- **Work order**: Word for word, transcribe the data below.

- **Supplied information**:
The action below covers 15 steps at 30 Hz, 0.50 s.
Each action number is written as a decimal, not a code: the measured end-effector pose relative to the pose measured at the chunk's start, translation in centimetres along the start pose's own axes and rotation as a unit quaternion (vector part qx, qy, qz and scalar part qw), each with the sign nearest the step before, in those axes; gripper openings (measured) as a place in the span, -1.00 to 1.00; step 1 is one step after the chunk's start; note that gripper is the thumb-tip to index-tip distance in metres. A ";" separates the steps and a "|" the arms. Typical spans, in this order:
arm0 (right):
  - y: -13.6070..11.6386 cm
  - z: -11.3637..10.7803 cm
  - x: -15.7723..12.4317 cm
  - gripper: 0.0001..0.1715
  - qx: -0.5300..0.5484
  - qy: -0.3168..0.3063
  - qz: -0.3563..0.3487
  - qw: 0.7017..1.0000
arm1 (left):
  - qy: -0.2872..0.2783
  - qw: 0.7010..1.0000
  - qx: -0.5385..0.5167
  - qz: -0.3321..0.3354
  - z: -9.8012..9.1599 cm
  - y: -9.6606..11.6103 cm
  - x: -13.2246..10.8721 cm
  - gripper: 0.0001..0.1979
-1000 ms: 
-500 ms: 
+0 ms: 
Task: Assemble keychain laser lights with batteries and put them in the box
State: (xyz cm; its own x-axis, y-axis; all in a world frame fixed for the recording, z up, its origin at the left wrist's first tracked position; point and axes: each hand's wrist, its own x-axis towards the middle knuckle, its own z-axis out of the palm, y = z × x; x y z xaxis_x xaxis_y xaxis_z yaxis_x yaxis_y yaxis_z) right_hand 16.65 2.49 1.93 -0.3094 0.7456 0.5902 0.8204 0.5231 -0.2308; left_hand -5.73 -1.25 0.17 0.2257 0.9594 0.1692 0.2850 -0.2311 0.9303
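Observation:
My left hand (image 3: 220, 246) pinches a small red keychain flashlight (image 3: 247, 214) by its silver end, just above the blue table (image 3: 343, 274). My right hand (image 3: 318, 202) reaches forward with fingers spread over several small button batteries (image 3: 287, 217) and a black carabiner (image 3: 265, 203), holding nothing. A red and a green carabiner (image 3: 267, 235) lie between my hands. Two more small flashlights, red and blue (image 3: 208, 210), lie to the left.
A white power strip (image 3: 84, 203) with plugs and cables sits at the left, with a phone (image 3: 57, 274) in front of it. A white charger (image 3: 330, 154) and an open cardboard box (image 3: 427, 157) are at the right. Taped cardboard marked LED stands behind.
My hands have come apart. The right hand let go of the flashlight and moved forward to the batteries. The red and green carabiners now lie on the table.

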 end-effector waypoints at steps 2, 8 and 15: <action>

- **Your response**:
The action below covers 15 steps at 30 Hz, 0.50 s.
Each action number is written as a decimal, not a code: the measured end-effector pose relative to the pose measured at the chunk's start, translation in centimetres along the start pose's own axes and rotation as a unit quaternion (vector part qx, qy, qz and scalar part qw), each with the sign nearest the step before, in those axes; gripper openings (measured) as a place in the span, -1.00 to 1.00; step 1 is one step after the chunk's start; note that gripper is the thumb-tip to index-tip distance in metres. A ";" separates the steps and a "|" the arms. Typical spans, in this order:
arm0 (right):
  - y: -13.6070..11.6386 cm
  - z: -11.3637..10.7803 cm
  - x: -15.7723..12.4317 cm
  - gripper: 0.0001..0.1715
  - qx: -0.5300..0.5484
  - qy: -0.3168..0.3063
  - qz: -0.3563..0.3487
  - qw: 0.7017..1.0000
arm1 (left):
  - qy: -0.2872..0.2783
  - qw: 0.7010..1.0000
  - qx: -0.5385..0.5167
  - qz: -0.3321..0.3354
  - z: -9.8012..9.1599 cm
  - y: -9.6606..11.6103 cm
  - x: -13.2246..10.8721 cm
  - gripper: 0.0001..0.1979
-1000 ms: 
-500 ms: 
+0 ms: 
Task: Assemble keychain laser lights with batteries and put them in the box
State: (xyz cm; its own x-axis, y-axis; all in a world frame fixed for the recording, z up, its origin at the left wrist's first tracked position; point and axes: each hand's wrist, its own x-axis towards the middle knuckle, its own z-axis out of the palm, y = z × x; x y z xaxis_x xaxis_y xaxis_z yaxis_x yaxis_y yaxis_z) right_hand 16.65 2.49 1.93 -0.3094 0.7456 0.5902 0.8204 0.5231 -0.2308; left_hand -5.73 -1.25 0.17 0.2257 0.9594 0.1692 0.2850 -0.2311 0.9303
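Observation:
My left hand (image 3: 220, 246) pinches a small red keychain flashlight (image 3: 247, 214) by its silver end, just above the blue table (image 3: 343, 274). My right hand (image 3: 318, 202) reaches forward with fingers spread over several small button batteries (image 3: 287, 217) and a black carabiner (image 3: 265, 203), holding nothing. A red and a green carabiner (image 3: 267, 235) lie between my hands. Two more small flashlights, red and blue (image 3: 208, 210), lie to the left.
A white power strip (image 3: 84, 203) with plugs and cables sits at the left, with a phone (image 3: 57, 274) in front of it. A white charger (image 3: 330, 154) and an open cardboard box (image 3: 427, 157) are at the right. Taped cardboard marked LED stands behind.
My hands have come apart. The right hand let go of the flashlight and moved forward to the batteries. The red and green carabiners now lie on the table.
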
 end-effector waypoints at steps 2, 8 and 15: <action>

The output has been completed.